Impact Investing in Human Rights: A Case Study

By Sofia-Marie Mascia

In continuing with my exploration of how impact investing can curb human rights abuses, I will look at a case study regarding supply chain transparency using Blockchain.

Humanity United is a foundation dedicated to solving problems long considered to be intractable. Launched in 2008, HU is part of The Omidyar Group - a philanthropy established by Pierre Omidyar, founder of eBay.
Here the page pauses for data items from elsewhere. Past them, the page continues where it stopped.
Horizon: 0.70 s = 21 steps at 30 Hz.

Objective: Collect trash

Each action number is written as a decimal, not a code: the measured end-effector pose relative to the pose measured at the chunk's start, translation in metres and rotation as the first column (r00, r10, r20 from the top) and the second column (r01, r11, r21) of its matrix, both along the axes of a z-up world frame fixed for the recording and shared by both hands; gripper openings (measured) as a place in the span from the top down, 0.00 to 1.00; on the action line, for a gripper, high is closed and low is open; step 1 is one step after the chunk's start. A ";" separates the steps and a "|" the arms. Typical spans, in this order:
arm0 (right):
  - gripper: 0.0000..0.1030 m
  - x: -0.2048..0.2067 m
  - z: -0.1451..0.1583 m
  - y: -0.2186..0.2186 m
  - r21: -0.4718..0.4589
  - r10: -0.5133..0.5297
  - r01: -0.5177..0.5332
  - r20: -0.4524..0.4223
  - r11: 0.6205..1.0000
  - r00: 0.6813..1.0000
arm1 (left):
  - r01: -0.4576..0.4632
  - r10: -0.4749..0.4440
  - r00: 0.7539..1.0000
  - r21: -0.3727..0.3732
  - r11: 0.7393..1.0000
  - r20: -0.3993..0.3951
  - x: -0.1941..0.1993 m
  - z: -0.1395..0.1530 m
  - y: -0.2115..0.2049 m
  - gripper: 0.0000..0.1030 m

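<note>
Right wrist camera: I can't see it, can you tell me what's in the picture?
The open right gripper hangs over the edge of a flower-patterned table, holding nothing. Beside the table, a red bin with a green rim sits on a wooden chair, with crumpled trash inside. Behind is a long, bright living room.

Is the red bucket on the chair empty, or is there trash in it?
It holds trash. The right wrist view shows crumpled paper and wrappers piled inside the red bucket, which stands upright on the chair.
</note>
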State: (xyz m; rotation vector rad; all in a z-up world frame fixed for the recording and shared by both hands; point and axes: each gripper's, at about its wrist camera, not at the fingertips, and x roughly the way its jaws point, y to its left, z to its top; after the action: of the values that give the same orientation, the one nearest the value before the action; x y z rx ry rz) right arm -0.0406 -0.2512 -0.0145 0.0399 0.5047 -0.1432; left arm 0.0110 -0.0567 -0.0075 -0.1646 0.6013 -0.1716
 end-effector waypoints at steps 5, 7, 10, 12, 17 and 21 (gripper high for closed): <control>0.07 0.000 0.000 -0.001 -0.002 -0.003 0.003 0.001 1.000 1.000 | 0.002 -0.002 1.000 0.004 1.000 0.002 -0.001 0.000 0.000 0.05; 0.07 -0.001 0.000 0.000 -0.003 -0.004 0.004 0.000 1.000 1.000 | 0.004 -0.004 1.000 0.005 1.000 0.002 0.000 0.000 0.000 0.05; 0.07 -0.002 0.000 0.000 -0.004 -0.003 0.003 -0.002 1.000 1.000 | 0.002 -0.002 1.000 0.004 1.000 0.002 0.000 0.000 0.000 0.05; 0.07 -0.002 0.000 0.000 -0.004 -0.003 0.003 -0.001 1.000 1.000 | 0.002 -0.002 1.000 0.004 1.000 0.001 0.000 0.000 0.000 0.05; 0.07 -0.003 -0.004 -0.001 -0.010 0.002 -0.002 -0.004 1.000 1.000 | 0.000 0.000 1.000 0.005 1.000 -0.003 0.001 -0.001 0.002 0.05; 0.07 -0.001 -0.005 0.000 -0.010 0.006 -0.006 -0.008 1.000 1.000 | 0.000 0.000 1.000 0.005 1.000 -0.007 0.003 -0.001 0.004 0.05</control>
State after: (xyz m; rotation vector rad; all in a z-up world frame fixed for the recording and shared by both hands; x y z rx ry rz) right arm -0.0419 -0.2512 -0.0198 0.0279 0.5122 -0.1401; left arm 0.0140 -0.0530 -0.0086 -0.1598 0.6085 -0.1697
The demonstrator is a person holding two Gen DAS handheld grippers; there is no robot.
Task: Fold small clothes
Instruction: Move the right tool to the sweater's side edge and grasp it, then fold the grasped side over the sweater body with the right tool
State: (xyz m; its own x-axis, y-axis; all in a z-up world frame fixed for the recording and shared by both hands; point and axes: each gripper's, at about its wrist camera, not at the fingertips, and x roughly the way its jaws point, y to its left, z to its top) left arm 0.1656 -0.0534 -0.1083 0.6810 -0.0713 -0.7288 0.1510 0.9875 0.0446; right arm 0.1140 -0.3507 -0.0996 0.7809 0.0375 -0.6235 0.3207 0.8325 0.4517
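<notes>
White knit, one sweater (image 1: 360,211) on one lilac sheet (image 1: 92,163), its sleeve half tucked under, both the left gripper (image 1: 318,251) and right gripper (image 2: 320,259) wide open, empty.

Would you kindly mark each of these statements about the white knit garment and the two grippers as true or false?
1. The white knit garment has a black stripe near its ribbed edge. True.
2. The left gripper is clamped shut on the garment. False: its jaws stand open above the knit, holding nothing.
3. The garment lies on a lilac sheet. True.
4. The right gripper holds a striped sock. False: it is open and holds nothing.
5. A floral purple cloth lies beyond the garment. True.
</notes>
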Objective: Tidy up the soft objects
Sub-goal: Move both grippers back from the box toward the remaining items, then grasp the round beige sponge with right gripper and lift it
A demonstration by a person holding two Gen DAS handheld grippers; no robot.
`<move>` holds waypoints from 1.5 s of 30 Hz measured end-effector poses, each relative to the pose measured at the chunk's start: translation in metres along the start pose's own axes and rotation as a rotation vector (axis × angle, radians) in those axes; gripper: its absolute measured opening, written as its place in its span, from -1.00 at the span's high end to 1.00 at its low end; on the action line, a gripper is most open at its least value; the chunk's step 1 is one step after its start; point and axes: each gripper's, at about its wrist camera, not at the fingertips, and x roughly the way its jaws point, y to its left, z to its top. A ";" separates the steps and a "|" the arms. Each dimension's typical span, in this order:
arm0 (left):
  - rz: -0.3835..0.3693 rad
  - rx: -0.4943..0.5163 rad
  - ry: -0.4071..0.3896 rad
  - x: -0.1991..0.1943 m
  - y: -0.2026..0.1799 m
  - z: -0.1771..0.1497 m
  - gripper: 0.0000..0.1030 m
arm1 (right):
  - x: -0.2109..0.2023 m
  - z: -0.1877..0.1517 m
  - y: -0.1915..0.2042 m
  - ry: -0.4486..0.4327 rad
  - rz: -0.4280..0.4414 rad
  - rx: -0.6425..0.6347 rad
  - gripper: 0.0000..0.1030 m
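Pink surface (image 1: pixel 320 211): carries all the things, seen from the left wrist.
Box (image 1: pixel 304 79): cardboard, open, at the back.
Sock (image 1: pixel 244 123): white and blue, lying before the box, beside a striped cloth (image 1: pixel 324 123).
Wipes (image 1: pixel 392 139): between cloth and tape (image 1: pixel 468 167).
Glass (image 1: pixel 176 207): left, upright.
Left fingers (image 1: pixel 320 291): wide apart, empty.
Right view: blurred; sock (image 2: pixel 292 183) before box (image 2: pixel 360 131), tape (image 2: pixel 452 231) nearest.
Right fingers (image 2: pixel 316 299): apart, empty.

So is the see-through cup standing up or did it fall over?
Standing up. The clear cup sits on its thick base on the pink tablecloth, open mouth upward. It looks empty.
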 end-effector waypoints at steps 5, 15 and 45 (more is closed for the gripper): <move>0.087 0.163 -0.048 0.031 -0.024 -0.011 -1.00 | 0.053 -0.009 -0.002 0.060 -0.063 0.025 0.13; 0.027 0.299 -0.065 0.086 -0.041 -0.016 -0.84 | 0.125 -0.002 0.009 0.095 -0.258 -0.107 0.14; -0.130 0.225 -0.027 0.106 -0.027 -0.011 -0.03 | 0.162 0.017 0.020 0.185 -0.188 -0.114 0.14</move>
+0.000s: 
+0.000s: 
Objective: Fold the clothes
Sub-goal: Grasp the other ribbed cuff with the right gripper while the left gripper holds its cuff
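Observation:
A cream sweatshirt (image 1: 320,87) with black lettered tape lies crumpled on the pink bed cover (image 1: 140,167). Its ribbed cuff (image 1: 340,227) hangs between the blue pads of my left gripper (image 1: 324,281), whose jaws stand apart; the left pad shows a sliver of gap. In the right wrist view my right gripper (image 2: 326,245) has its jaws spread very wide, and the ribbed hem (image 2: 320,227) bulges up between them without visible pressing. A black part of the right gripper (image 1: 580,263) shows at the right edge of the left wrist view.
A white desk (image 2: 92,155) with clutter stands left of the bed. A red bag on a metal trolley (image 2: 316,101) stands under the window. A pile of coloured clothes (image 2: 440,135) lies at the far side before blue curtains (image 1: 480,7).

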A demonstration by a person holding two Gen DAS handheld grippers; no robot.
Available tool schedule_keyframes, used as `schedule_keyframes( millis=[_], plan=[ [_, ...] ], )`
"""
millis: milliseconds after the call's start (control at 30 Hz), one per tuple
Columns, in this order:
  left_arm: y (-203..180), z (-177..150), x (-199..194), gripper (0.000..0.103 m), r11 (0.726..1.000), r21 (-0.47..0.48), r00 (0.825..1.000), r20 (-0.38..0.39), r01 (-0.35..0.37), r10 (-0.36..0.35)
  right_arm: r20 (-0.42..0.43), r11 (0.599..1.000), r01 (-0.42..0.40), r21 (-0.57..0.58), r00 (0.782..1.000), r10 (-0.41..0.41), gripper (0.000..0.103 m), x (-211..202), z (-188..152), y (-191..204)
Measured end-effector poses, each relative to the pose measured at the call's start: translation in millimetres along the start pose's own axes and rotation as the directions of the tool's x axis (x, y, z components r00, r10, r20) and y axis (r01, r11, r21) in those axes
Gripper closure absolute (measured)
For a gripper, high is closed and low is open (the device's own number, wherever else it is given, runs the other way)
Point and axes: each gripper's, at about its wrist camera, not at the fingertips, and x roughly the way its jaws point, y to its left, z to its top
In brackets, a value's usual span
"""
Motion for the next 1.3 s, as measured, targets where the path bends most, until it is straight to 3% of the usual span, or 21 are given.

HU goes beyond traditional financial support and includes network development, advocacy, strategic communications, and HU-led initiatives. One of these HU-led initiatives is their newly founded impact investment sector. According to their mission statement, “Impact investing, and other financial interventions are of growing importance as we seek to scale innovative solutions that address key supply chain challenges, including worker empowerment, product traceability, and ethical recruitment.”

Their first impact investment was in Provenance, a digital platform that uses Blockchain technology to increase supply chain transparency. They use their technology to track the journey of products from their origin to purchase, allowing users to have a single data source from which to assess which products they purchase or which firms they invest in.

The long-term focus of Blockchain was to create an immutable digital ledger where companies could track payments and securities.

However, “If you talk to supply chain experts, their three primary areas of pain are visibility, process optimization, and demand management. Blockchain provides a system of trusted records that addresses all three," argues Brigid McDermott, vice president, Blockchain Business Development & Ecosystem, at IBM.

Investing in Provenance means investing in a long-term solution for widespread supply chain transparency problems. For example, factories that employ child laborers are only kept in business because companies demand their services.

If socially irresponsible actors in supply chains are identified with Provenance’s technology, the hope is that companies will consciously choose to employ other factories. The same technology that will identify the weakest links in responsible supply chains will also identify those factories that do employ children but do not receive business or foreign investment. If socially responsible actors are identified on every level of the supply chain, we have a hope of establishing a market economy devoid of human rights abuses.